One of the best flavored Asian pears, ‘Chojuro’ has the crisp texture of a good apple and flavor sometimes described as butterscotch. Keeps well in storage for a very long time (reportedly up to six months). Fruit ripens in mid August to September.

‘Shinseiki’ is a Japanese clear-skinned yellow type with medium size good to excellent flavored fruit that ripens up to a month earlier than other varieties.

all VVN fruit trees are semi-dwarf, 15’ high x 15’ wide

PLANTING: Amend soil by mixing up to 50% compost with existing soil.. Plant tree so soil level in container is level or slightly higher than surrounding soil. Water in to remove air pockets around roots and mulch with wood chips. The first season, water regularly to establish tree.
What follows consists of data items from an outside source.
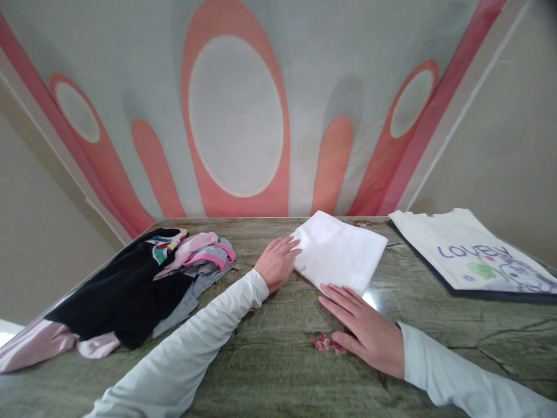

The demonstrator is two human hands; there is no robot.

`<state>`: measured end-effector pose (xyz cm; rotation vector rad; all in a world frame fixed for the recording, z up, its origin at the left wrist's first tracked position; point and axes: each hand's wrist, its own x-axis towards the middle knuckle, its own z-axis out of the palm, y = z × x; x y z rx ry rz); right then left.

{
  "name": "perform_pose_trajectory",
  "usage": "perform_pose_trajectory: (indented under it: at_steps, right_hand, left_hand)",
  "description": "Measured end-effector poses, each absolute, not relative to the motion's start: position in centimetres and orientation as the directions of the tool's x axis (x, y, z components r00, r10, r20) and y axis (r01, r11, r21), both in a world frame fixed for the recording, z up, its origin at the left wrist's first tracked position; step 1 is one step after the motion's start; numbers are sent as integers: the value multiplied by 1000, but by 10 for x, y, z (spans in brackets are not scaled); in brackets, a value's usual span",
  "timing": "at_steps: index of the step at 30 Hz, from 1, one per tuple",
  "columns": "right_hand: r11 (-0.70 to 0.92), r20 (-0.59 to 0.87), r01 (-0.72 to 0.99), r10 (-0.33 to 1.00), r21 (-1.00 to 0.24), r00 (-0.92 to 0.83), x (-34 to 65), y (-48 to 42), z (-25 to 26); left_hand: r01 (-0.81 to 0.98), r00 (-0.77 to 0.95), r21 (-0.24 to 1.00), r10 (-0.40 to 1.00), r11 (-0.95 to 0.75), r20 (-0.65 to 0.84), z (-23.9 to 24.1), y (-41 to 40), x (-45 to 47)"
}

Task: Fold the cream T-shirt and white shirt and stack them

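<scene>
A white folded garment (339, 249) lies flat on the table, turned at an angle, with a small mark near its left corner. My left hand (278, 264) rests at its left edge, the fingertips touching the cloth. At the near edge is my right hand (365, 331), fingers stretched out and the tips on the fabric. Neither hand grips anything; both lie open with the palms down. What kind of garment it is cannot be made out in its folded state.
To the left lies a loose pile of clothes: a black garment (126, 290), with pink and grey pieces around it. At right sits a folded white shirt (470, 244) lettered "LOVELY", over something dark. The wood-patterned table (270, 360) meets a wall with a pink pattern behind.
</scene>
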<state>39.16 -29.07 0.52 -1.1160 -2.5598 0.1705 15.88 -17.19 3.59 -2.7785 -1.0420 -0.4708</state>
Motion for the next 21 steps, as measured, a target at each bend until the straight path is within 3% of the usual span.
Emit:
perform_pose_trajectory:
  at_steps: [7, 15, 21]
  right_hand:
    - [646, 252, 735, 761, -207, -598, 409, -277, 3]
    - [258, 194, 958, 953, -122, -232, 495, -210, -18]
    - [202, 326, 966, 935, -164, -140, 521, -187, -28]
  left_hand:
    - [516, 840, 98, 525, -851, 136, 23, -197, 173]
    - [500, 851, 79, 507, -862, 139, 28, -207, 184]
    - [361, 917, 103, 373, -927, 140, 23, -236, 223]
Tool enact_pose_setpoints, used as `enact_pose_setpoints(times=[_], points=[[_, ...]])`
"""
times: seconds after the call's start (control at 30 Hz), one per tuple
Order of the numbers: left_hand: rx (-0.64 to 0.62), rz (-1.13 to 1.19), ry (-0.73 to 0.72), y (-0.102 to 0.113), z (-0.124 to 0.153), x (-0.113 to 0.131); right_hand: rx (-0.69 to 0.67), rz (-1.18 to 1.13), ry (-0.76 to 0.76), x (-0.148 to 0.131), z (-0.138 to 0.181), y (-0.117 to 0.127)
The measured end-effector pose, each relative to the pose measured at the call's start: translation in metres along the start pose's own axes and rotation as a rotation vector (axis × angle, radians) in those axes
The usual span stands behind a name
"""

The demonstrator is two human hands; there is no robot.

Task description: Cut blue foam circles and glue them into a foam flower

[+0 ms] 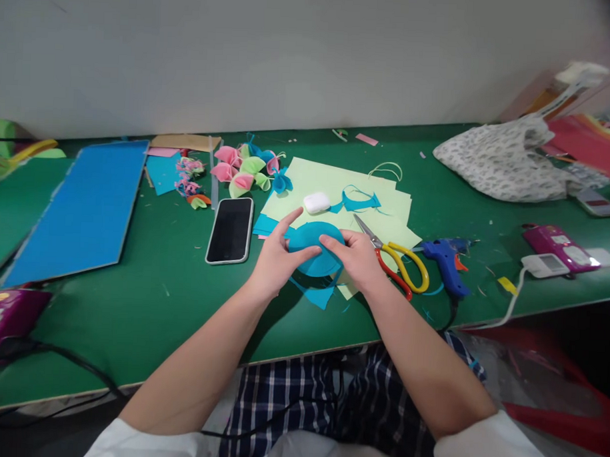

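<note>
Evidently to keep it curved, the left hand [275, 259] and right hand [358, 260] each pinch an edge of the blue paper disc [310, 247], holding it just above the pale green sheets [331, 179] on the green table [157, 297], scissors [400, 264] lying close beside the right.

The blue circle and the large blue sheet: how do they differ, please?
The blue circle is round; the large blue sheet is rectangular. The circle is far smaller than the sheet. The left hand and right hand hold the circle; the sheet lies untouched. Both are blue.
</note>
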State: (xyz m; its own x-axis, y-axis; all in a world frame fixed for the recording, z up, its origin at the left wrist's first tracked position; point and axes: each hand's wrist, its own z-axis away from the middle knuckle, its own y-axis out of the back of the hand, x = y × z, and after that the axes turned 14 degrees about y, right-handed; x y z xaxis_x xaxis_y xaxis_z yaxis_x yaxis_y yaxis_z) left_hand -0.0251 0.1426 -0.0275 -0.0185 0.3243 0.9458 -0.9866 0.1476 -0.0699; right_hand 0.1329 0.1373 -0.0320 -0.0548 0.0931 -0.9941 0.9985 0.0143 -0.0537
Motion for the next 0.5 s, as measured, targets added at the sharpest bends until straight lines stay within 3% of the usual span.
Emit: enact_pose_setpoints(times=[0.5], points=[[-0.013, -0.012, 0.021, -0.0020, 0.0020, 0.0029, -0.035, 0.096, 0.044, 0.0051, -0.0006, -0.0006]])
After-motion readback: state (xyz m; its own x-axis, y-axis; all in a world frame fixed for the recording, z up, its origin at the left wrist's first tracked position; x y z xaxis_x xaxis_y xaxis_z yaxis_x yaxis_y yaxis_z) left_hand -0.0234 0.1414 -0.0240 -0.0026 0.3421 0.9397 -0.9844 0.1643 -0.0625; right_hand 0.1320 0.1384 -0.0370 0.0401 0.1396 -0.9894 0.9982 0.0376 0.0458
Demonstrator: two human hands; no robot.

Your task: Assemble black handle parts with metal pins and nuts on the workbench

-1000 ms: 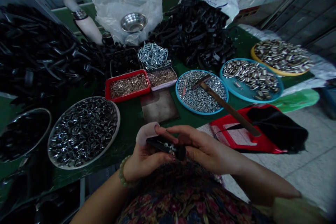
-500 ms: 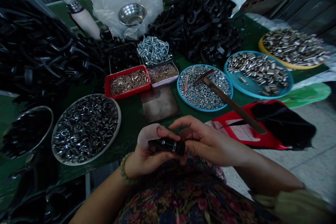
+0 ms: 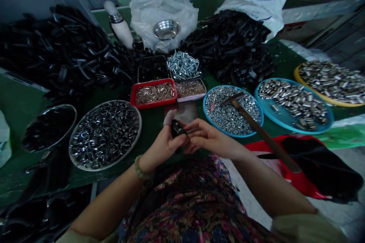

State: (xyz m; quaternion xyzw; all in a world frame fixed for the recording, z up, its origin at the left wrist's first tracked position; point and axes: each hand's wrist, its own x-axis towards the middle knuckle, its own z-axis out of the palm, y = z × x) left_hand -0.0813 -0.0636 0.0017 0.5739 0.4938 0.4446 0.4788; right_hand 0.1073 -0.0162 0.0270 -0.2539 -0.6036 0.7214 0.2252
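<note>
A small, dark black part with a shiny spot (image 3: 177, 128) is held up in front of my body. My left hand (image 3: 161, 143) is wrapped round it, with a pale covering on one finger and a beaded bracelet at the wrist. From the other side, my right hand (image 3: 212, 141) closes its bent fingers and thumb on the part's near end. Its lower end is hidden by the fingers. Just beyond my hands lies a flat metal plate (image 3: 190, 111), partly covered by them. A hammer (image 3: 256, 125) rests across a blue tray of small metal nuts (image 3: 205, 102).
Left of my hands stands a round tray of shiny dark rings (image 3: 140, 129). Behind the plate are a red tray of pins (image 3: 132, 97) and a heap of screws (image 3: 184, 65). Piles of black parts (image 3: 234, 49) lie at the back. Metal sleeves fill another blue tray (image 3: 285, 121).
The camera view has shifted, so the bench's far side shows more. The black part has turned from lying sideways to a more end-on tilt, still in my hands.
</note>
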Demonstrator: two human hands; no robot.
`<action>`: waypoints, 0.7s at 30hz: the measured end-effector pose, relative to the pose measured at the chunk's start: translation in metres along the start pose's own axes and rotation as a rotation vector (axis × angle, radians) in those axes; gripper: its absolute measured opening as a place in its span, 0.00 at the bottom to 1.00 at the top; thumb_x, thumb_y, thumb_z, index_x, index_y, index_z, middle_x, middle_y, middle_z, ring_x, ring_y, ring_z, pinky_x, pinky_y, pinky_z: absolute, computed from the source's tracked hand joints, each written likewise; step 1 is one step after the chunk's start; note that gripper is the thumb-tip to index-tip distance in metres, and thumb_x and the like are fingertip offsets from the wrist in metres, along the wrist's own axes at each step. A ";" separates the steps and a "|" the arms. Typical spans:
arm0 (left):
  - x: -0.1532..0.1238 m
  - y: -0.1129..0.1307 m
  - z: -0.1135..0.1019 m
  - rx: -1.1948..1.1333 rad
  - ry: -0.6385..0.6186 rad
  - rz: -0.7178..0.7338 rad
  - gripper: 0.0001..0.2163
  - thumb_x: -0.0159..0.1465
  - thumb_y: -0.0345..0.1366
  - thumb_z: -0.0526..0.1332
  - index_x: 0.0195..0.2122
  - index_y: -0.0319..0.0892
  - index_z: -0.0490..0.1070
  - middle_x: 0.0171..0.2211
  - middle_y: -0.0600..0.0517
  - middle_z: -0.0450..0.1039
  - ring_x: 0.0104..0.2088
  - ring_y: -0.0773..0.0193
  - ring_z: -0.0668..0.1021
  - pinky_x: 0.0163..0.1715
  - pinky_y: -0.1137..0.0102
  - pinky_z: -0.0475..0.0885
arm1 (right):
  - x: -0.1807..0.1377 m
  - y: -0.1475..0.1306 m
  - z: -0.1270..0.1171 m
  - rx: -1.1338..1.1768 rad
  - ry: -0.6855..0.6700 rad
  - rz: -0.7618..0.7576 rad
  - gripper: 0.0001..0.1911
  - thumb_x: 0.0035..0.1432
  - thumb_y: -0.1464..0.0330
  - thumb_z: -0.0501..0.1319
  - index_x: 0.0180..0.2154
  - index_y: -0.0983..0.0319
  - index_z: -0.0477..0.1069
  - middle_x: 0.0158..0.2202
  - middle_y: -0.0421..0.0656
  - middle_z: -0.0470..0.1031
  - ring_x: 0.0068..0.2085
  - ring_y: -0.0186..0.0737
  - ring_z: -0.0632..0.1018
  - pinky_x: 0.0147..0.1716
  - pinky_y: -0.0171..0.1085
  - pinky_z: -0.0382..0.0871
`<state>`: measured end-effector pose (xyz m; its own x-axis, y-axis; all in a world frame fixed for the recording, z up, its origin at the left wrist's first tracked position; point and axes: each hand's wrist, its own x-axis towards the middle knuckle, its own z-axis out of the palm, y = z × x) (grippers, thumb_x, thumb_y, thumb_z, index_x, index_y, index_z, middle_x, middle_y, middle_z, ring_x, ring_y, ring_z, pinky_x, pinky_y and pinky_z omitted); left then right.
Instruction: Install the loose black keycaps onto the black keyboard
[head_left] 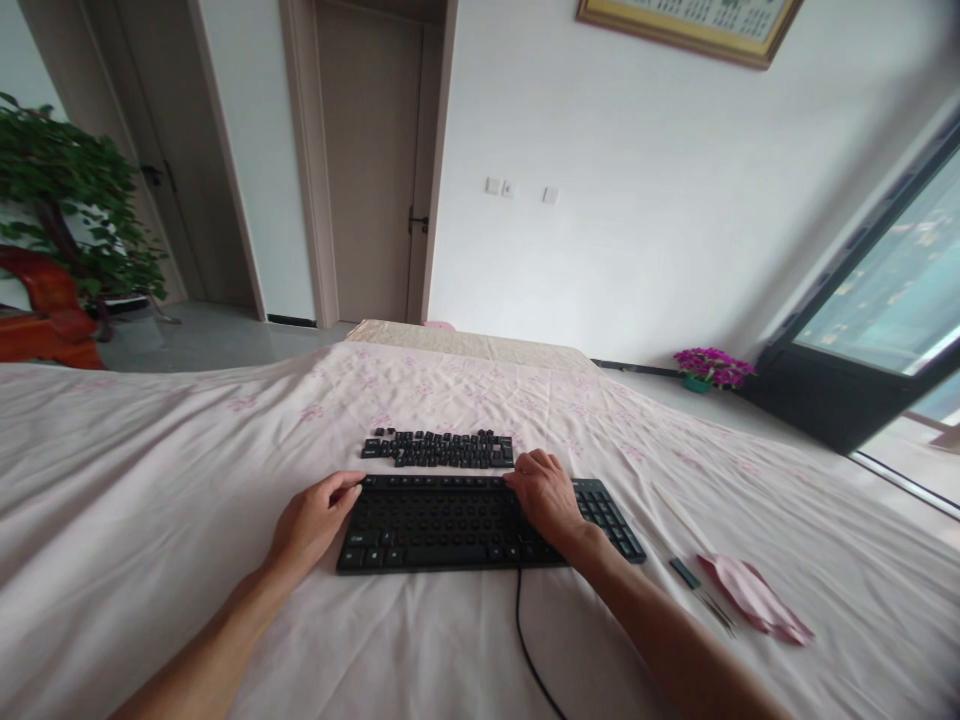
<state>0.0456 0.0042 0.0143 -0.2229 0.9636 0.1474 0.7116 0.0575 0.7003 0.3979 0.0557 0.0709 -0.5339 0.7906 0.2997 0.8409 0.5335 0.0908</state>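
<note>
A black keyboard (450, 525) lies on a pale pink floral sheet (187, 480), most of its main key area bare of caps; its cable (525, 630) runs toward me. My left hand (311, 520) grips the keyboard's upper left corner, fingers curled onto the edge. My right hand (544, 495) rests on top of the keyboard right of the middle, fingers bent down over its far edge. Several loose black keycaps (439, 448) sit in rows just beyond the keyboard.
To the right on the sheet lie a folded pink cloth (754, 597), a small dark tool (686, 573) and a thin pale stick (679, 512). Beyond are doors, a potted plant (71, 190), purple flowers (712, 367) and a large window at right.
</note>
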 end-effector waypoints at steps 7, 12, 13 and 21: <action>0.000 -0.001 0.000 -0.003 0.010 0.014 0.16 0.61 0.46 0.53 0.45 0.51 0.75 0.43 0.57 0.79 0.42 0.63 0.79 0.42 0.74 0.70 | -0.009 -0.007 -0.001 -0.087 -0.053 -0.036 0.10 0.58 0.75 0.55 0.40 0.60 0.72 0.39 0.46 0.71 0.44 0.44 0.65 0.41 0.41 0.54; 0.000 -0.002 0.001 0.007 0.011 0.002 0.16 0.61 0.47 0.53 0.45 0.52 0.74 0.42 0.58 0.79 0.41 0.63 0.79 0.40 0.75 0.70 | -0.011 -0.015 -0.002 -0.128 -0.109 -0.053 0.15 0.52 0.78 0.56 0.42 0.63 0.71 0.43 0.49 0.70 0.46 0.46 0.65 0.43 0.42 0.54; 0.000 -0.003 0.001 0.009 0.013 0.000 0.16 0.61 0.47 0.53 0.45 0.52 0.74 0.42 0.58 0.79 0.41 0.64 0.79 0.40 0.75 0.70 | -0.011 -0.015 -0.004 -0.128 -0.118 -0.054 0.16 0.51 0.78 0.56 0.42 0.63 0.72 0.43 0.49 0.70 0.46 0.46 0.65 0.43 0.42 0.54; 0.002 -0.007 0.004 -0.040 -0.012 0.013 0.17 0.61 0.47 0.53 0.46 0.50 0.74 0.43 0.55 0.79 0.42 0.62 0.79 0.43 0.74 0.70 | 0.037 0.024 -0.012 0.080 -0.081 0.129 0.20 0.60 0.74 0.52 0.44 0.50 0.77 0.43 0.42 0.75 0.45 0.42 0.67 0.42 0.39 0.55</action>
<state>0.0431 0.0069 0.0066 -0.2059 0.9672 0.1487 0.6872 0.0347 0.7257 0.3993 0.0937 0.0953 -0.4305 0.8737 0.2264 0.8947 0.4461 -0.0204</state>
FERTILIZING: Adequate nutrition is essential for quality fruit production. The best thing you can do is top-dress with compost every year. A general rule of thumb for adding additional fertilizer is to apply a combined 2/3 pound of bone meal and 1/3 Texas greensand to each tree the first year, double that the second year, and triple the third and subsequent years. Fertilizer should be broadcast on the soil surface around the drip line of the tree. The “drip line” is the circular line at the outer ends of the branches.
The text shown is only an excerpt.